Les courtiers établissent cette liste « au pied levé », sans dégustation car ils ont très peu de temps (une douzaine de jours pas plus !), prenant en compte pour seul critère le prix de vente, car ils considèrent qu’au fil des décennies ces vins ont acquis une réputation bien assise et que leur prix est le reflet fidèle de leur qualité.

Ils utilisent également comme points de référence des classements établis auparavant et notamment ceux de l’ anglais Abraham Lawton (négociant en vin établi à Bordeaux entre 1742 et 1775) et de l’américain Thomas Jefferson en 1787 !

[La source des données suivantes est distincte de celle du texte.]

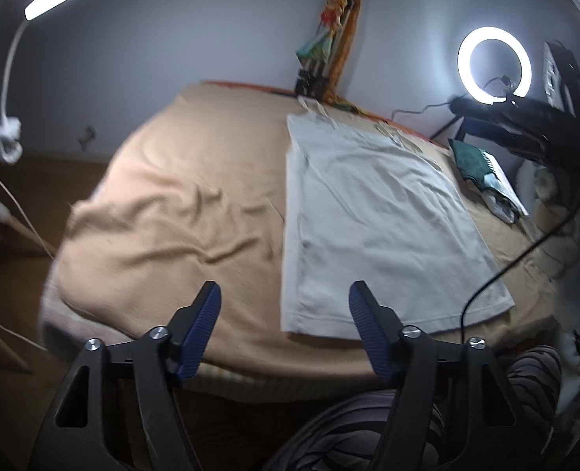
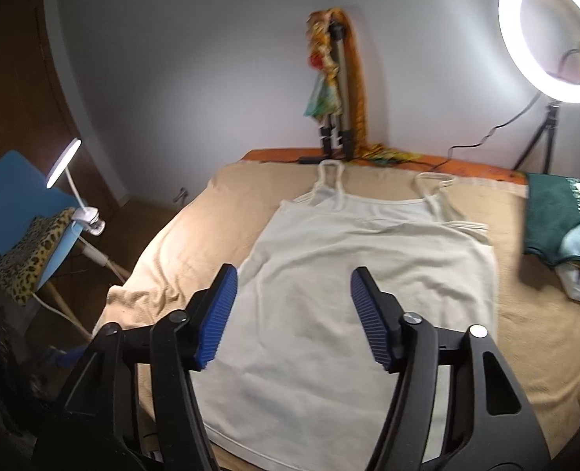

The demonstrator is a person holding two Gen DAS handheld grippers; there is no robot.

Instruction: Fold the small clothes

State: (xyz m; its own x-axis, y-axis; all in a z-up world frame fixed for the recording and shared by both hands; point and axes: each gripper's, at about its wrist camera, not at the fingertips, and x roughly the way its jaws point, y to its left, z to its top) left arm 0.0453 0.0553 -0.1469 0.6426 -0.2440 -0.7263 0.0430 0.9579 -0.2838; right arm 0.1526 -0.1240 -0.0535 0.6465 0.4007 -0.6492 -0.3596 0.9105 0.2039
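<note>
A white strappy tank top [image 1: 372, 212] lies flat on a tan blanket [image 1: 180, 196], hem toward me and straps at the far end; it also shows in the right wrist view [image 2: 352, 274]. My left gripper [image 1: 284, 294] is open and empty, hovering above the near hem at the top's left corner. My right gripper [image 2: 294, 278] is open and empty, held above the middle of the top.
A ring light [image 2: 551, 35] on a tripod stands at the far right. A folded green garment [image 2: 557, 216] lies on the blanket's right side. A draped tripod [image 2: 335, 90] stands at the far edge. A blue chair [image 2: 19, 204] with a clip lamp [image 2: 64, 163] stands left. A black cable [image 1: 498, 274] crosses the hem's right corner.
</note>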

Les vins sont classés en 5 catégories de crus. 5 Premiers Crus – 14 Deuxièmes Crus – 14 Troisièmes crus – 10 Quatrièmes crus – 18 Cinquièmes crus

Tous les vins rouges viennent du Médoc à part le Château Haut-Brion produit dans la région des Graves. Pour les blancs, seuls des vins liquoreux du Sauternais (Barsac et Sauternes) sont retenus et dont le classement s’établit à trois niveaux : Cru Supérieur (Ch. D’YQUEM) – 9 Premiers crus – 11 deuxièmes crus

Lettre des syndics des courtiers de commerce, aux membres de la chambre de commerce de Bordeaux, le 18 avril 1855

« Messieurs,
Nous avons eu l’honneur de recevoir votre lettre du 5 de ce mois, par la quelle vous nous demandiez la liste complète des vins rouges classés de la Gironde, ainsi que celle de nos grands vins blancs.
Afin de nous conformer à votre désir, nous nous sommes entourés de tous les renseignements possibles, et nous avons l’honneur de vous faire connaitre, par le tableau ci-joint, le résultat de nos informations.
Vous savez comme nous, Messieurs, combien ce classement est chose délicate et éveille des susceptibilités. Aussi n’avons nous pas eu la pensée de dresser un état officiel de nos grands vins, mais bien de soumettre à vos lumières un travail dont les éléments ont été précisés aux meilleures sources.
Pour répondre au P.S. de votre lettre, nous pensons qu’en supposant que les 1ers crus valassent 3 000 francs

les :
Deuxièmes devraient être cotés : 2 500 à 2 700 ;
Troisièmes _________________ 2 100 à 2 400 ;
Quatrièmes ________________ 1 800 à 2 100 ;
Cinquièmes ________________ 1 400 à 1 600.
Nous sommes avec respect, Messieurs, vos bien dévoués serviteurs. »

On remarquera en examinant rapidement une carte des vignobles de la région de Bordeaux que seuls sont retenus les vins de la rive gauche de la Garonne car c’est la CCI de Bordeaux qui est chargée de ce classement et les courtiers de Bordeaux également les seuls à être sollicités. De ce classement sont donc éliminés les vins de la rive droite (St Emilion, Pomerol et Fronsac) car la chambre de commerce de Libourne n’a pas été sollicitée !

Ce qui amènera,  100 ans plus tard,  l’interprofession de St Emilion à réagir et à organiser son propre classement, nous y reviendrons.